Stefano Vecchia sabato 14 settembre 2024

L'arresto a Hong Kong, nel dicembre 2020, dell'imprenditore dei media Jimmy Lai Chee-ying, fondatore di "Apple Daily" accusato di reati contro la legge sulla sicurezza nazionale

Sono decine i giornalisti di Hong Kong colpiti da una campagna di discredito e di intimidazione. La denuncia arriva dalla Hong Kong Journalists Association, la cui presidente dal mese scorso, Selina Cheng, ha parlato della «più vasta campagna di intimidazione verso i reporter di Hong Kong che si sia mai vista». «Non credo che questo sia giusto e per questo oggi stiamo facendoci sentire per dire che non accettiamo questo comportamento», ha aggiunto.

Da giugno, non solo giornalisti ma anche loro familiari o conoscenti hanno ricevuto minacce anonime da parte di presunti "patrioti”. Oltre alla Cheng, anche il comitato esecutivo dell’associazione e una quindicina di mass media locali e internazionali, come pure due scuole di giornalismo. Destinatari di messaggi intimidatori sono stati anche imprenditori, istituzioni benefiche o imprese private collegati ai reporter o ai media presi di mira con ingiurie o minacce, anche di morte.

La situazione, in linea con altri segnali provenienti dalla società civile locale e da organizzazioni internazionali, manifesta ancora una volta nell’ex colonia britannica, dal 1997 Regione autonoma speciale cinese, il veto a ogni manifestazione di critica dopo la “normalizzazione “ imposta da Pechino a seguito delle proteste di massa del 2019.

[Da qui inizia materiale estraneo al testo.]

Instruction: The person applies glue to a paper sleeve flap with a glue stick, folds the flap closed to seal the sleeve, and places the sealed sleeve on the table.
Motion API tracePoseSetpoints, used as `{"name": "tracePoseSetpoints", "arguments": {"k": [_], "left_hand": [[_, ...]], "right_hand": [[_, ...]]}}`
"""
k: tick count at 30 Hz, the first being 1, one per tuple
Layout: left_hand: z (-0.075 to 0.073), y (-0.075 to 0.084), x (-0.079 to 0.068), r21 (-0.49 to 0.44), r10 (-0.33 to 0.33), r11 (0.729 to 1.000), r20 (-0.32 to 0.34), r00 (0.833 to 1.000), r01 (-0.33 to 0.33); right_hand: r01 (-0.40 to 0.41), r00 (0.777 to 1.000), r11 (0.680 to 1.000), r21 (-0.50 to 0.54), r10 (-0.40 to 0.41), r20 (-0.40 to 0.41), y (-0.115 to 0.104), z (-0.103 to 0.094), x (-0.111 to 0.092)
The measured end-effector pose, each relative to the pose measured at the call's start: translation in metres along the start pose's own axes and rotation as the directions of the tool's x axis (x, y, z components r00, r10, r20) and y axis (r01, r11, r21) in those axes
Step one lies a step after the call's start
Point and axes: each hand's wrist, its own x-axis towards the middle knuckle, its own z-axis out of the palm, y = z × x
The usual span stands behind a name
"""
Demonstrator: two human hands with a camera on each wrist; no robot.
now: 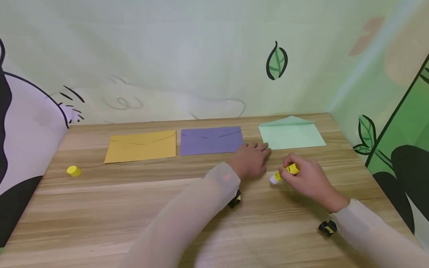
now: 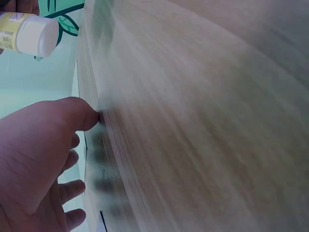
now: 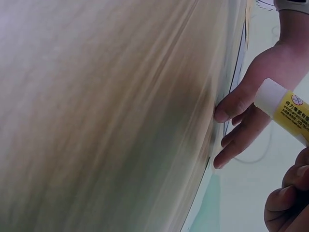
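Near the right of the table my right hand (image 1: 310,178) grips a yellow glue stick (image 1: 285,173), its white end uncapped and tilted down to the left. The same glue stick (image 3: 289,111) shows large in the right wrist view. My left hand (image 1: 251,159) rests spread beside the near left corner of the mint green envelope (image 1: 291,134), whose flap stands unfolded at the back. Left of that hand lies a purple envelope (image 1: 211,141) with its flap down. In the left wrist view the left hand (image 2: 38,154) has straight fingers and holds nothing.
A yellow envelope (image 1: 142,147), flap down, lies left of the purple one. The yellow glue cap (image 1: 73,171) sits at the table's far left. Behind the wooden table (image 1: 134,212) rises a pale green painted wall (image 1: 167,67).
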Motion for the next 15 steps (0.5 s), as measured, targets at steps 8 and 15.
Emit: {"name": "tracePoseSetpoints", "arguments": {"k": [8, 15], "left_hand": [[-0.002, 0.003, -0.006, 0.019, -0.003, 1.0, 0.023, 1.0, 0.002], [0.0, 0.001, -0.013, -0.026, 0.023, 0.999, 0.009, 1.0, -0.022]], "right_hand": [[-0.002, 1.0, 1.0, 0.016, 0.002, 0.002, 0.0, 0.0, 0.0], [0.0, 1.0, 1.0, 0.013, 0.0, -0.008, -0.001, -0.001, -0.001]]}}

Continua l’individuazione e la punizione dei dissidenti ancora in libertà sul territorio o spesso espatriati protagonisti delle iniziative che chiedevano anzitutto il rispetto dei diritti e libertà previsti per 50 anni dall’accordo cino-britannico sul ritorno di Hong Kong alla Cina e chi - erede di una informazione un tempo fra le più libere in Asia – cerca di comunicare la realtà corre seri rischi.

Alla fine di agosto due giornalisti sono stati condannati, per la prima volta, con l’accusa di sedizione. Mentre Meta e la Fondazione Wikimedia, che hanno veicolato alcuni dei messaggi intimidatori, hanno avviato un’inchiesta, Reporter senza frontiere ha confermato nel suo Indice della libertà dei mass media 2024 la discesa al 135mo posto di Hong Kong (con la Repubblica popolare cinese al 172mo) su 180 realtà considerate.